Way down in the Dominican Summer League, at the lowest level of the minor league ladder, a 17-year-old named Joel Diaz has been having his way with opposing batters all summer long. After avoiding an earned run like the plague over his first nine starts, Diaz finally cracked to allow one to score on Sept. 7.

That doesn’t mean batters have figured him out. Diaz is still running a .388 opponent’s OPS and striking out exactly a third of the hitters he’s faced. The only starting pitcher in the organization with as many innings pitched and a better strikeout rate than Diaz is Tylor Megill, who fanned 36 percent of his counterparts before earning a major league promotion.

He sits in the 91-93 mph range, but Diaz has been able to dial his fastball up to 95-96 mph. Though he isn’t skinny and super projectable like some of his DSL teammates, the occasional appearance of mid-90s velocity is confirmation that it exists and can be harnessed with continued mechanical refinements.
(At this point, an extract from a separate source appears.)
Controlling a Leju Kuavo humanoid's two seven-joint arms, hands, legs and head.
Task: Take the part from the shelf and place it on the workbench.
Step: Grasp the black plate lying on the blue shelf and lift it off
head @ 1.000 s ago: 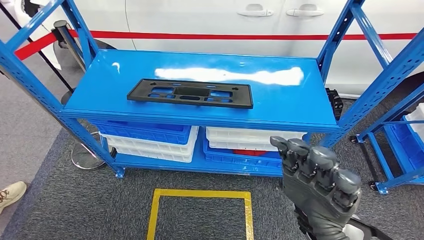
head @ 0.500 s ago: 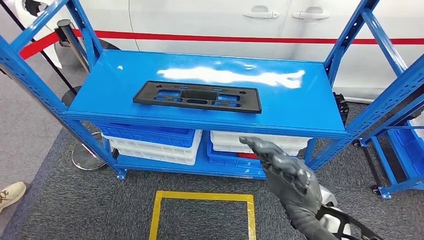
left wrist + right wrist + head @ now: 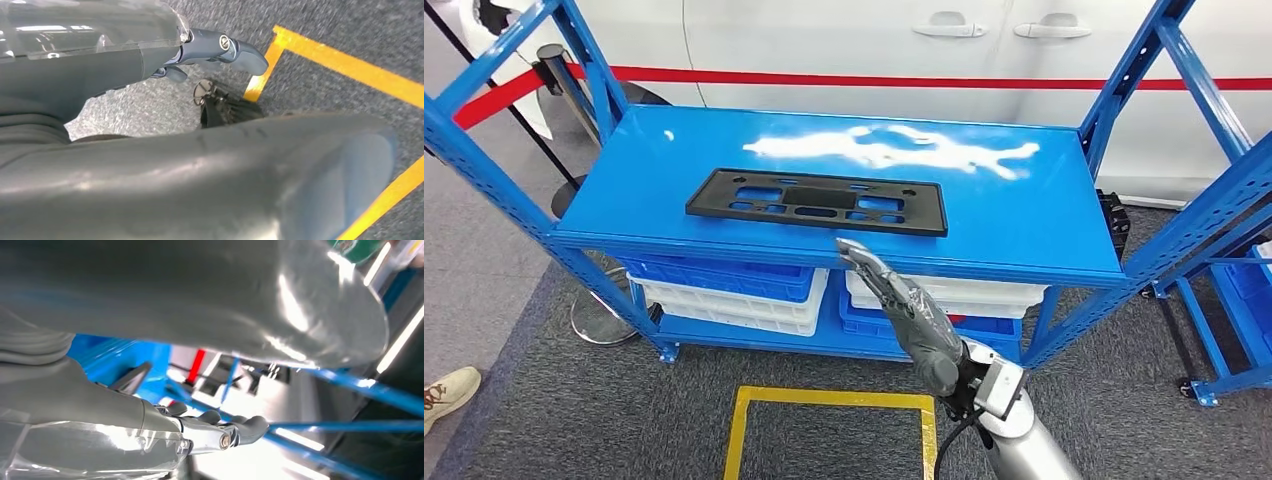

Diaz also works in a changeup and curve ball, the latter of which is the primary offspeed offering. He commands it pretty well for a 17-year-old and goes to it frequently with two strikes.

The old adage of not scouting the statline rings especially loud when it comes to the DSL, but Diaz has the stuff to back up the numbers. In a non-COVID year he would have likely been on a flight to Florida in August, but he’ll set his sights on a stateside debut in 2022.